India’s enterprise AI ecosystem has reached a pivotal stage. According to the latest EY–CII report Is India ready for Agentic AI? The AIdea of India: Outlook 2026, nearly half of Indian companies (47%) already run multiple Generative AI (GenAI) applications in production, while another 23% are still piloting solutions. This signals a clear move from experimentation to real-world execution. Organizations are now embedding AI directly into business workflows to create measurable impact. A strong 76% of leaders expect GenAI to significantly influence their businesses, and 63% say they feel prepared to harness its potential.
Mahesh Makhija, Partner and Technology Consulting Leader at EY India, noted that Indian corporations have progressed well beyond trial phases. With many enterprises operating several AI use cases at scale, the priority must now shift to designing systems where human teams and AI agents collaborate smoothly. He emphasized that companies focusing on data preparedness, model reliability, and Responsible AI will define long-term competitive advantage.
Chandrajit Banerjee, Director General of CII, added that the coming decade will be shaped not only by how fast AI is adopted, but by how effectively it is integrated into India’s economic and social framework. While issues such as data readiness, governance, and measurement continue to pose hurdles, India’s AI evolution is now clearly advancing from pilot projects to performance-driven outcomes.

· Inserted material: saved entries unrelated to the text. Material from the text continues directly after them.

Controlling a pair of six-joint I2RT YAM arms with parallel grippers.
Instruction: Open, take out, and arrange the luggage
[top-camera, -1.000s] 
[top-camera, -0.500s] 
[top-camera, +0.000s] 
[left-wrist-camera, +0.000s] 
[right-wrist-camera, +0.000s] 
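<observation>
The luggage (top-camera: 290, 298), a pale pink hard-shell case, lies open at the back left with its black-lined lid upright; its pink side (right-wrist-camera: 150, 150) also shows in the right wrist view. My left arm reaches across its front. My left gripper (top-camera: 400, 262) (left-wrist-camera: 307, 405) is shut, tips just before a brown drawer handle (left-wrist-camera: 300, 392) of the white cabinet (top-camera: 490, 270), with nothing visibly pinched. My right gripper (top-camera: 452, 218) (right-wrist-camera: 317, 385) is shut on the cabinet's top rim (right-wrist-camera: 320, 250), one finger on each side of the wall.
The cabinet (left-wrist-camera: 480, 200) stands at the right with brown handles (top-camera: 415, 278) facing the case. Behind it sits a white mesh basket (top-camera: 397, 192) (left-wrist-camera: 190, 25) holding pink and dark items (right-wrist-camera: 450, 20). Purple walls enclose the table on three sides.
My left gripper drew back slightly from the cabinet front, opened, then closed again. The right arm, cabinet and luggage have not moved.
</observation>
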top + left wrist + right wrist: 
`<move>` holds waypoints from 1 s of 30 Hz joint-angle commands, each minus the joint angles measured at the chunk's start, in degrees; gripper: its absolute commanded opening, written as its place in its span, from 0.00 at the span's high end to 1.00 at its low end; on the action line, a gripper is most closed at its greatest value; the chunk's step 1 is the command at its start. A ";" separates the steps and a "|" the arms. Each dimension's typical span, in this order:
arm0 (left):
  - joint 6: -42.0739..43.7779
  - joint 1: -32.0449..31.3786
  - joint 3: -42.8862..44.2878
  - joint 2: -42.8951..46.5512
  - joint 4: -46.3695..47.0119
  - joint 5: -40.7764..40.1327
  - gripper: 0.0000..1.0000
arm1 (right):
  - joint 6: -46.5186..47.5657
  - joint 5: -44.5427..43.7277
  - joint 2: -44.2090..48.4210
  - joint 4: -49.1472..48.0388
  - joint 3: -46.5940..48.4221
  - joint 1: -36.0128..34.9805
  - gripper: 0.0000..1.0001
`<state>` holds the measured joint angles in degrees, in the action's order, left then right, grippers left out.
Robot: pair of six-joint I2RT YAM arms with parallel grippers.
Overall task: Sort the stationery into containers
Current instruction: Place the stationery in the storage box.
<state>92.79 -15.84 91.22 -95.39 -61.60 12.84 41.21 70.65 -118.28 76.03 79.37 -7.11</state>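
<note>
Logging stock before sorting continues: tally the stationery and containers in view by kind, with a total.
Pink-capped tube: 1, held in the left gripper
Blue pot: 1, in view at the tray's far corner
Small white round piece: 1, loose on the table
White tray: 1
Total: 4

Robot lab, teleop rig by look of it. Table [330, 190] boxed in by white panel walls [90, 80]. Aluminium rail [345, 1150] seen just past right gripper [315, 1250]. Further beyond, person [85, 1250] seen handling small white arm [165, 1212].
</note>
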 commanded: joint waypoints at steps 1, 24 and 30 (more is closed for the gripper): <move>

Rethinking AI Investment Commitments
Despite the strong confidence in AI, investments remain relatively modest. More than 95% of enterprises allocate under 20% of their IT budgets to AI initiatives, and only 4% spend beyond that level. This highlights a mismatch between belief in AI’s potential and the level of financial commitment needed for scaled transformation—an imbalance that increasingly determines how quickly companies can unlock tangible value.
As organizations deploy AI across functions, the focus on return on investment has intensified. The report notes a shift away from measuring success through only cost savings or productivity improvements. Instead, enterprises are assessing AI impact across five dimensions: time saved, efficiency improvement, business gains, strategic differentiation, and overall resilience.
Speed as the Deciding Advantage
Rapid execution has become a defining competitive metric in AI adoption. An overwhelming 91% of leaders say that implementation speed drives their “buy versus build” decisions, reflecting a growing need to turn innovation into outcomes quickly. In the coming year, companies plan to concentrate their GenAI spending on operations (63%), customer service (54%), and marketing (33%), demonstrating a clear move toward embedding AI in functions that directly influence efficiency, experience, and growth.
Startup Partnerships at the Core of GenAI Delivery
Collaborations with Original Equipment Manufacturers (OEMs) and startups are increasingly central to enterprise GenAI strategies. Nearly 60% of organizations now work with startups to co-innovate, acknowledging the speed and experimentation that younger companies bring. With 78% adopting hybrid models, enterprises are shifting away from purely in-house approaches to benefit from the agility of the startup ecosystem—now essential for staying competitive in the GenAI landscape.
A Rebalanced Workforce for the AI Era
About 64% of organizations report selective workforce transformation in standardized roles, yet talent shortages remain a challenge, with 59% noting limited availability of skilled AI professionals. As mid-office and innovation-focused roles expand, companies are redesigning their operating structures around AI, forming what the report describes as “AI-first work architectures” where people and intelligent systems jointly elevate decision-making, accuracy, and speed.